* **Work instruction**
Each of the lines below must be written out exactly as shown.

* **Collected material**

======

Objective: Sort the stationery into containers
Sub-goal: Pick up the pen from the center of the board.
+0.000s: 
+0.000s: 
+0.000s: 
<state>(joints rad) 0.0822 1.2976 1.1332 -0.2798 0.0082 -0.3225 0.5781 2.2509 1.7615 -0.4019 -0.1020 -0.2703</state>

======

* **Written reply**
Objective: Sort the stationery into containers
Sub-goal: Pick up the pen from the center of the board.
+0.000s: 
+0.000s: 
+0.000s: 
<state>(joints rad) 0.0822 1.2976 1.1332 -0.2798 0.0082 -0.3225 0.5781 2.2509 1.7615 -0.4019 -0.1020 -0.2703</state>

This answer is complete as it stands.